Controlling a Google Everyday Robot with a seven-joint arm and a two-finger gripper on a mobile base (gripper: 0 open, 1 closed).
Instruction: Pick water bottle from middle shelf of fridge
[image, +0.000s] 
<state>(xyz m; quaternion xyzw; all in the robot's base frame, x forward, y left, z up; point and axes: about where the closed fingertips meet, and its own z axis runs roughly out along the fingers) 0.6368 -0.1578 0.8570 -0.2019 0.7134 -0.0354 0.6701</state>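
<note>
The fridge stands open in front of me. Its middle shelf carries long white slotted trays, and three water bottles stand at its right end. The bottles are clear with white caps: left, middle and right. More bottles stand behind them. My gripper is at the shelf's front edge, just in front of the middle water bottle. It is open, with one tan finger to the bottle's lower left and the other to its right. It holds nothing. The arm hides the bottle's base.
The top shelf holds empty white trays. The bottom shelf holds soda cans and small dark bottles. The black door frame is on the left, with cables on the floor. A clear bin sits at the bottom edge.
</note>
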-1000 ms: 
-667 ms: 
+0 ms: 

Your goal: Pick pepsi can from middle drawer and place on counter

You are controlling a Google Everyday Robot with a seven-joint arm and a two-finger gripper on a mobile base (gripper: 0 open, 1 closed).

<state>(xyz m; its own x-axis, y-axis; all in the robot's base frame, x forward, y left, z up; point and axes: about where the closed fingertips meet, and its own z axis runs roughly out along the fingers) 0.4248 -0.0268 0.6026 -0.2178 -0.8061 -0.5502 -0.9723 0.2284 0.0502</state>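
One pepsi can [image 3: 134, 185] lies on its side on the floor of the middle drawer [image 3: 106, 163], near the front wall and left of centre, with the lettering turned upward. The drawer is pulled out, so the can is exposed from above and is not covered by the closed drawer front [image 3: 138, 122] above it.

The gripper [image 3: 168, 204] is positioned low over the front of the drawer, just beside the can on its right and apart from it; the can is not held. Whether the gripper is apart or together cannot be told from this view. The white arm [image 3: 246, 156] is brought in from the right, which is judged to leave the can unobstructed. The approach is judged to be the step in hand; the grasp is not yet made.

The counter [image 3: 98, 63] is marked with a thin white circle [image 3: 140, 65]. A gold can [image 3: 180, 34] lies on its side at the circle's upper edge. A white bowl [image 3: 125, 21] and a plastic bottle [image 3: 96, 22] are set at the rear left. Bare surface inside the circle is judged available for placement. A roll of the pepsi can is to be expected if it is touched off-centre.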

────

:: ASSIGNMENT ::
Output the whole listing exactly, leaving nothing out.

:: ANSWER TO THE PROBLEM ::
Controlling a Google Everyday Robot with a seven-joint arm and a two-finger gripper on a mobile base (gripper: 0 open, 1 closed).
Instruction: Pick water bottle from middle shelf of fridge
[image, +0.000s] 
<state>(xyz m; quaternion xyzw; all in the robot's base frame, x forward, y left, z up; point and axes: about where the closed fingertips meet, and its own z axis runs roughly out along the fingers) 0.6368 -0.1578 0.8570 -0.2019 0.7134 -0.0354 0.6701</state>
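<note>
The fridge stands open in front of me. Its middle shelf carries long white slotted trays, and three water bottles stand at its right end. The bottles are clear with white caps: left, middle and right. More bottles stand behind them. My gripper is at the shelf's front edge, just in front of the middle water bottle. It is open, with one tan finger to the bottle's lower left and the other to its right. It holds nothing. The arm hides the bottle's base.
The top shelf holds empty white trays. The bottom shelf holds soda cans and small dark bottles. The black door frame is on the left, with cables on the floor. A clear bin sits at the bottom edge.
</note>
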-1000 ms: 
-667 ms: 
+0 ms: 

Your goal: Pick pepsi can from middle drawer and place on counter

You are controlling a Google Everyday Robot with a seven-joint arm and a two-finger gripper on a mobile base (gripper: 0 open, 1 closed).

<state>(xyz m; its own x-axis, y-axis; all in the robot's base frame, x forward, y left, z up; point and axes: about where the closed fingertips meet, and its own z axis runs roughly out along the fingers) 0.4248 -0.0268 0.6026 -0.2178 -0.8061 -0.5502 -0.9723 0.2284 0.0502</state>
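One pepsi can [image 3: 134, 185] lies on its side on the floor of the middle drawer [image 3: 106, 163], near the front wall and left of centre, with the lettering turned upward. The drawer is pulled out, so the can is exposed from above and is not covered by the closed drawer front [image 3: 138, 122] above it.

The gripper [image 3: 168, 204] is positioned low over the front of the drawer, just beside the can on its right and apart from it; the can is not held. Whether the gripper is apart or together cannot be told from this view. The white arm [image 3: 246, 156] is brought in from the right, which is judged to leave the can unobstructed. The approach is judged to be the step in hand; the grasp is not yet made.

The counter [image 3: 98, 63] is marked with a thin white circle [image 3: 140, 65]. A gold can [image 3: 180, 34] lies on its side at the circle's upper edge. A white bowl [image 3: 125, 21] and a plastic bottle [image 3: 96, 22] are set at the rear left. Bare surface inside the circle is judged available for placement. A roll of the pepsi can is to be expected if it is touched off-centre.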

Nothing else is needed to complete the answer.